Venice, once built on trade and the maritime industry, now derives most of its income from tourism. The tourist is revered, catered to and sometimes swindled but that doesn’t mean that every singe Venetian operates in the tourist trade. Public sector employees, doctors, firefighters, they all live here alongside this chaos of cruise ships, multitudes of people from all over the world – they battle high water in winter, keep their cars on the mainland, go shopping trailing little trolleys that will have to be dragged up long flights of stairs (there are no elevators). No such thing as stocking up at Costco’s here, way too impractical. An ambulance will pick you up by boat and a fire will be fought from a boat. But Venice is not just San Marco and the six sestrieri (neighbourhoods) that make up the main island. It’s part of a large lagoon, with a rich and varied history that predates by centuries the birth of the Most Serene Republic of Venice .

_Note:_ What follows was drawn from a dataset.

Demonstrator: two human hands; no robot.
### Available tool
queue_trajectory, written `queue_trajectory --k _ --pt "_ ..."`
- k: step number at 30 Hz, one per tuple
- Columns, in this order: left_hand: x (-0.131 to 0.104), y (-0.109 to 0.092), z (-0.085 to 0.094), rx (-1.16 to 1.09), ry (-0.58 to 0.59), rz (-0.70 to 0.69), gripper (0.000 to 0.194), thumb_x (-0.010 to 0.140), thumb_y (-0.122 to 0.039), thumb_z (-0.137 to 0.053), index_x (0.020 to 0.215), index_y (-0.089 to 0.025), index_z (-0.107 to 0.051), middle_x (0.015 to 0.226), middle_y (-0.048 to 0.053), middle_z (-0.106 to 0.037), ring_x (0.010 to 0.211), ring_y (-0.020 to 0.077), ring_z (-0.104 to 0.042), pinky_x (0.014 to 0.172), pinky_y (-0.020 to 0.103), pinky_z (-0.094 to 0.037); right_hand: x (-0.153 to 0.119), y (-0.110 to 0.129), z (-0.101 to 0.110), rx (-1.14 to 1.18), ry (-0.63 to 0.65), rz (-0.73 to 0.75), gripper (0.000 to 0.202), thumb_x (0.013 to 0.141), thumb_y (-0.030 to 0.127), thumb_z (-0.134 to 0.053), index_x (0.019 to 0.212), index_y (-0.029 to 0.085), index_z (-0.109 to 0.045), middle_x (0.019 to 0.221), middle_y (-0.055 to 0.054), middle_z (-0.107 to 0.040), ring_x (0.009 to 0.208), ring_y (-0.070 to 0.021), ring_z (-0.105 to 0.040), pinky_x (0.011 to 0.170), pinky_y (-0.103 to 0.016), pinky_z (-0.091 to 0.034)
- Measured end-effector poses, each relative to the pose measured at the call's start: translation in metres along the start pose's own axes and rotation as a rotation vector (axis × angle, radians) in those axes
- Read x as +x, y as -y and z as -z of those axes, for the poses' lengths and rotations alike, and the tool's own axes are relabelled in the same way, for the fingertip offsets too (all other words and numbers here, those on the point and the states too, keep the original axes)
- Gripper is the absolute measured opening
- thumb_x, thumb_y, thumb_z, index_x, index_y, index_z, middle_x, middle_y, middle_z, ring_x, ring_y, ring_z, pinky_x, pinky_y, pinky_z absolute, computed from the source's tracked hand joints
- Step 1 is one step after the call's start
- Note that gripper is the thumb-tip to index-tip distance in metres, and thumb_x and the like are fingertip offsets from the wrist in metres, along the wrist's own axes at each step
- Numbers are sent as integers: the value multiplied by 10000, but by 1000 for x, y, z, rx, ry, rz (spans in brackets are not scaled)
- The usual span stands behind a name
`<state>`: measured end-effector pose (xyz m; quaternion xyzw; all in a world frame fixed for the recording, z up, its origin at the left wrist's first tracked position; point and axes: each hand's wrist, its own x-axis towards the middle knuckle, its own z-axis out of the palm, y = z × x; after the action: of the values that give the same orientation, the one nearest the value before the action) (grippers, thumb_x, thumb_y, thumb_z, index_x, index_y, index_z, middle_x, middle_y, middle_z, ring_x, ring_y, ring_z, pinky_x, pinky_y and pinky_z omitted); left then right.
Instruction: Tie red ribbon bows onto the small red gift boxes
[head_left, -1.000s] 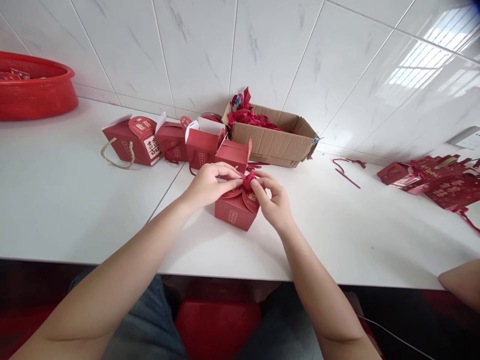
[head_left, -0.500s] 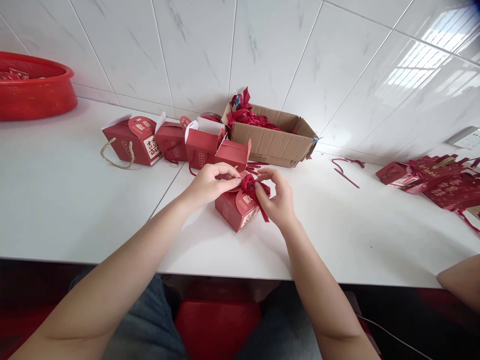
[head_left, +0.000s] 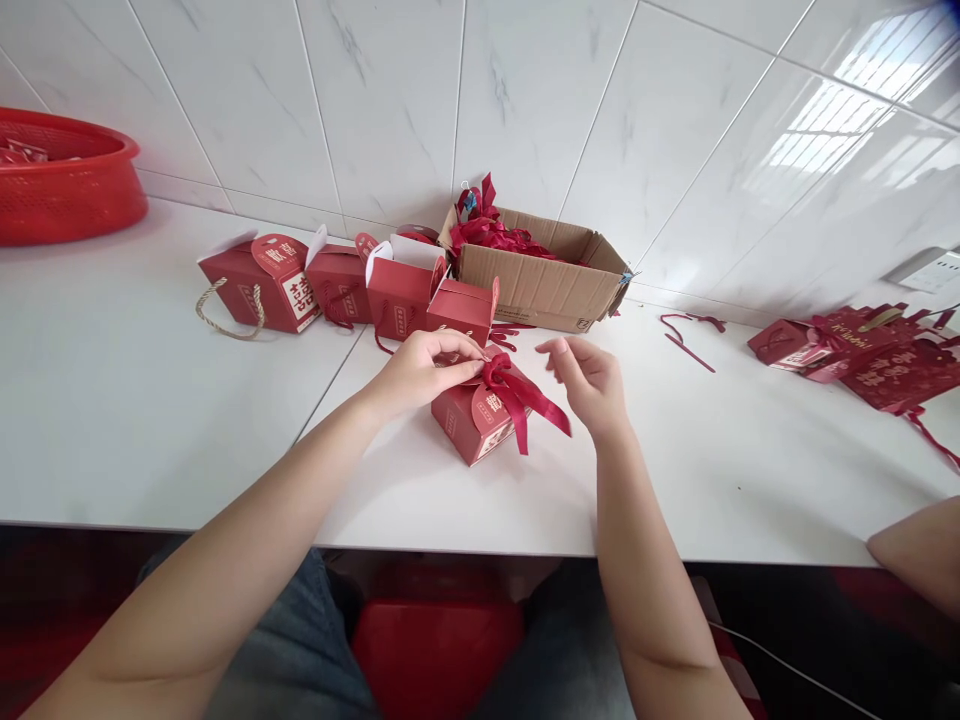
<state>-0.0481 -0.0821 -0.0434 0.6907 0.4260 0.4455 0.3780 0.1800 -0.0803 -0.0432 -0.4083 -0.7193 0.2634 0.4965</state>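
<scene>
A small red gift box (head_left: 459, 422) with pale printed characters stands on the white table before me. A dark red ribbon (head_left: 517, 390) is knotted at its top, and two tails hang over the right side. My left hand (head_left: 424, 372) is closed at the knot, thumb and forefinger pinching the ribbon from the left. To the right of the box, apart from the ribbon, my right hand (head_left: 589, 385) is raised with loosely bent fingers and nothing in them.
Several red boxes (head_left: 401, 300) stand in a row behind. A cardboard carton (head_left: 540, 285) of red ribbons is against the tiled wall. A red plastic basket (head_left: 75, 200) sits far left. Finished-looking red bags (head_left: 892, 350) and loose ribbon (head_left: 686, 345) lie right, near another person's arm (head_left: 919, 550).
My right hand has let go of the ribbon and moved right, and the ribbon tails now hang spread over the box's side. My left hand stays at the knot.
</scene>
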Motion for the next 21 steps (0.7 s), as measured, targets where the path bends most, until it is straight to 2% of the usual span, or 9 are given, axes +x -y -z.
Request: queue_trajectory --k 2,4,7,13,18,21 --pt "0 0 0 -1 44 -21 149 779 -334 -681 824 -204 -738 1015 66 -708 954 228 -655 868 390 -517 3 -3 -3 4 0 36 259 902 428 -552 979 214 -676 990 -51 -706 836 -159 -635 723 -306 -500" --pt "-1 0 -1 -7 87 -37 134 790 -324 -671 819 -210 -733 1007 57 -707 950 221 -655 869 385 -519 3 -3 -6 18 120 94 258 893 373 -581 1103 234 -641 1134 -55 -690 894 -161 -639 763 -316 -508" --pt "-1 -2 -1 -22 133 -53 120 795 -309 -663 804 -205 -722 981 48 -704 949 215 -653 878 379 -515 0 1 -12 -13 236 206 263 890 308 -600 1144 247 -629 1081 -45 -715 901 -165 -636 724 -308 -498" --pt "-3 -7 -2 -24 113 -28 134 804 -302 -648 826 -179 -699 937 41 -699 925 198 -644 880 367 -504 -2 0 -14 -25 230 347 196 903 189 -567 1043 234 -697 928 -54 -691 815 -153 -606 652 -294 -501" --pt "-4 -7 -4 -3 52 -12 146 786 -302 -651 810 -166 -697 885 54 -709 849 197 -658 812 356 -529 0 -5 -10 -43 265 410 338 895 74 -469 1042 249 -718 867 -50 -586 808 -151 -569 711 -326 -522" --pt "-5 -7 -4 22 -6 -4 155 757 -308 -661 751 -153 -671 841 66 -704 801 204 -662 755 358 -544 0 -7 -6 -64 322 401 440 878 32 -400 1056 271 -724 828 -38 -490 763 -139 -529 675 -313 -521"
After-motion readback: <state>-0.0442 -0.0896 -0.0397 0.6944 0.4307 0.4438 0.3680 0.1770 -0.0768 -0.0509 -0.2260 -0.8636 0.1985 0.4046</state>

Where Romeo and Juliet could have sat – if they had existed

Visiting the other islands will give you a measure of the different facets of this mysterious city that is so easy to categorize as a floating museum: Giudecca, quiet and originally working class, still boasts vast shipyards where all types of boats get repaired. St. Lazzaro of the Armenians hosts an Armenian monastery and library – the Armenians being a protected minority in Venice who used to own vast swaths of land cultivated to feed the main island. Murano is still famous for its glass while Burano’s lace making ladies have all but disappeared. San Michele has a beautiful cemetery and on San Giorgio the wealthy Mr. Cinti opened a foundation in the name of his dead child, with a wonderful garden anyone can visit. Many of the minor islands that dot the lagoon were fortified in Napoleonic times to defend the city and many forts, ammunition depots, cannon ramps and the like can still be seen. The outer isles were the seats of sanatoriums, plague lazarets  and a madhouse where, in centuries past, more than one woman ended up when her husband was displeased with her or, simply, desired to marry somebody else. Like in many other countries in Europe, it wasn’t hard to bribe doctors that would declare a woman mad and ship her off to a lunatic asylum for the rest of her natural life. Or else, there was always a convent at the ready and convents, around here, seem to be a dime a dozen.

S. Michele island

I gave up on maps early on in my time in Venice – too difficult to read. Walking around requires a large amount of faith, a general knowledge of the desired direction and a willingness to get there. Addresses are not helpful as they are distinguished only by the name of the neighbourhood and the civic number – not a street name. Landmarks are given when asking someone for dinner for the first time, whether they be where two canals meet, a church or a bridge. The vaporetto system works pretty much like an underground and it’s very easy (if not cheap) to navigate.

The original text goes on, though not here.